# Task goal
Count how many lines of the data below contain the string "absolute"; the reply should be that number alone.

# Given information
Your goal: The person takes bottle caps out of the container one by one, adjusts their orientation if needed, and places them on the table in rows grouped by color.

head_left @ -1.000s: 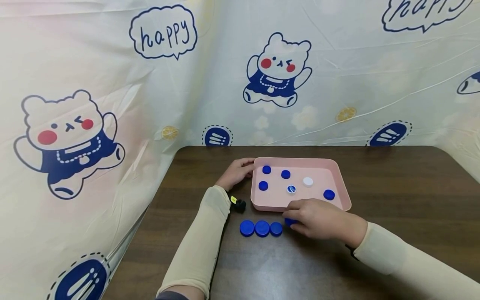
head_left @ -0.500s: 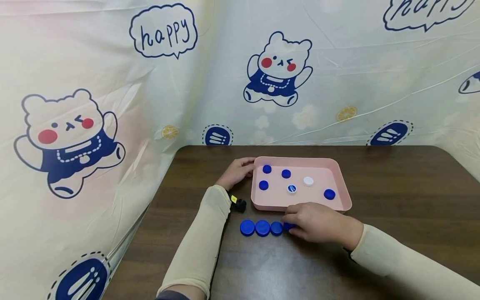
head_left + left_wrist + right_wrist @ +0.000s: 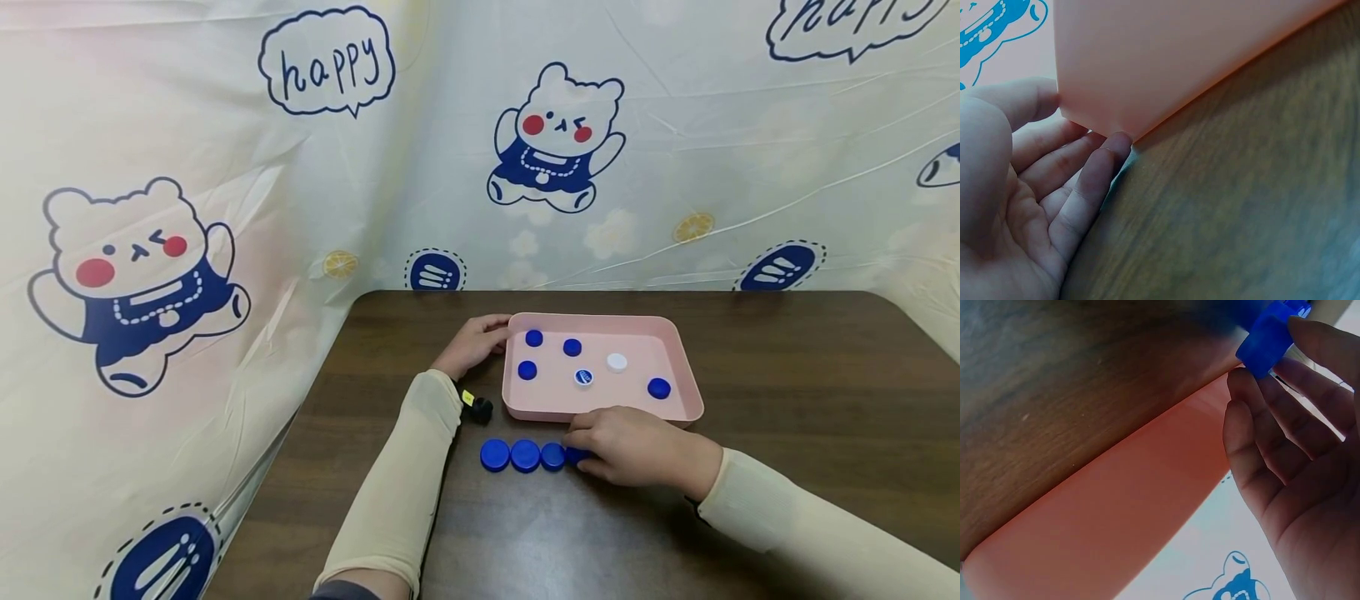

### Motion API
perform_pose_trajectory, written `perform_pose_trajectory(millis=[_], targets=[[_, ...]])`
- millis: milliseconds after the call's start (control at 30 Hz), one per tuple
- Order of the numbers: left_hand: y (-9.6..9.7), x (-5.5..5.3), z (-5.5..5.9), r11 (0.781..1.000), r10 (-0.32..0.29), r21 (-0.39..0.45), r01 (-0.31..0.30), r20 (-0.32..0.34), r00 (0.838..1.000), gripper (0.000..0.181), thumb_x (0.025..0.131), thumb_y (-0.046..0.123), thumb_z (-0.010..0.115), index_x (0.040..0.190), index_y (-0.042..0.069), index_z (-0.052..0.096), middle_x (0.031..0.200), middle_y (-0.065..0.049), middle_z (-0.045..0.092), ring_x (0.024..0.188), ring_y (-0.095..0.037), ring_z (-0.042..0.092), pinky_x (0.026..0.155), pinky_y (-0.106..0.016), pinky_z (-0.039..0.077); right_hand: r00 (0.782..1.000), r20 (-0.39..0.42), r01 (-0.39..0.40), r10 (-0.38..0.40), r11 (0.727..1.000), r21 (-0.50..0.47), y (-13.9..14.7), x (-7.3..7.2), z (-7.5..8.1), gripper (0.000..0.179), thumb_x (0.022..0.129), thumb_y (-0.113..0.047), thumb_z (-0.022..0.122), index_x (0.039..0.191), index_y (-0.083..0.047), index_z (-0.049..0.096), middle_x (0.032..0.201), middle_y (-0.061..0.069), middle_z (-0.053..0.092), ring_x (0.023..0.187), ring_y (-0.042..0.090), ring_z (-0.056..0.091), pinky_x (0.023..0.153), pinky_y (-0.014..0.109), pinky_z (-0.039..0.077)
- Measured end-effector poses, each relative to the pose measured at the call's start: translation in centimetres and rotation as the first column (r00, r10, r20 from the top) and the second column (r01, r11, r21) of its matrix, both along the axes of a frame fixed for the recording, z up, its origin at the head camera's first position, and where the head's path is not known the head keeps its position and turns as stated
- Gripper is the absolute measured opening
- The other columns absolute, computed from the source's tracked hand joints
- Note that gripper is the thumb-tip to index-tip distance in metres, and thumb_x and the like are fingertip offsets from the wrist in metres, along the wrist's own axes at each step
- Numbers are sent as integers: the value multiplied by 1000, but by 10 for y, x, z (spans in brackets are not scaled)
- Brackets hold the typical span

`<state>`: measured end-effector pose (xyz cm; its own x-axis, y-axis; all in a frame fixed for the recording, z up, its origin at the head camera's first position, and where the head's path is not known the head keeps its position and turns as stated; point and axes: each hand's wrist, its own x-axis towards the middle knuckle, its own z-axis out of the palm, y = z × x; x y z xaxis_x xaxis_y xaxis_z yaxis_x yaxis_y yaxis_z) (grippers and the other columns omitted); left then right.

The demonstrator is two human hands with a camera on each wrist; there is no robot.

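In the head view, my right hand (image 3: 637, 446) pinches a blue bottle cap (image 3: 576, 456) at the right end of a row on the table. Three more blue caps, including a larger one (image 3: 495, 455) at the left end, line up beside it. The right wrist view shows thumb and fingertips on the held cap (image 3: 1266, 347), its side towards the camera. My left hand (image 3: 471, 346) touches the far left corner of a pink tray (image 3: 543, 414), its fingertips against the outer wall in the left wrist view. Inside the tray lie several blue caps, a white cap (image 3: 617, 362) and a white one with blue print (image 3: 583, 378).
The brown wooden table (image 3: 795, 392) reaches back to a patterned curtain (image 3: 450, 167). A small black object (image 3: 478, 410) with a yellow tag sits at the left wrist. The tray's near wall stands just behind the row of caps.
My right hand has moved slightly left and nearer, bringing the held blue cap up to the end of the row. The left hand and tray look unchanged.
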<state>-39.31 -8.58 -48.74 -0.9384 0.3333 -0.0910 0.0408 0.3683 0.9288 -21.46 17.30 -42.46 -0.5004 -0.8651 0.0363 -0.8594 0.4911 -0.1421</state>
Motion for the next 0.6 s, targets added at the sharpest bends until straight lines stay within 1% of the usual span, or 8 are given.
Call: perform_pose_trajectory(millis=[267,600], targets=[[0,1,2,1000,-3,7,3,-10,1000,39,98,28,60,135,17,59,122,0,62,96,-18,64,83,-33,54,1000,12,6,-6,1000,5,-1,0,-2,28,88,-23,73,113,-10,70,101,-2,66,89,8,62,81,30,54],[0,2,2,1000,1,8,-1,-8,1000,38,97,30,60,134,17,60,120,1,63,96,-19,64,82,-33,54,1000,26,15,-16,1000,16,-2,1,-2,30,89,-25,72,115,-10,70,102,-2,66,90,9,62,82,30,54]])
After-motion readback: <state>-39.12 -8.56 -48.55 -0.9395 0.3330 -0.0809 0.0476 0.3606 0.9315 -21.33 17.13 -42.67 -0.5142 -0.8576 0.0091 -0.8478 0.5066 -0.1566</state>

# Solution to this task
2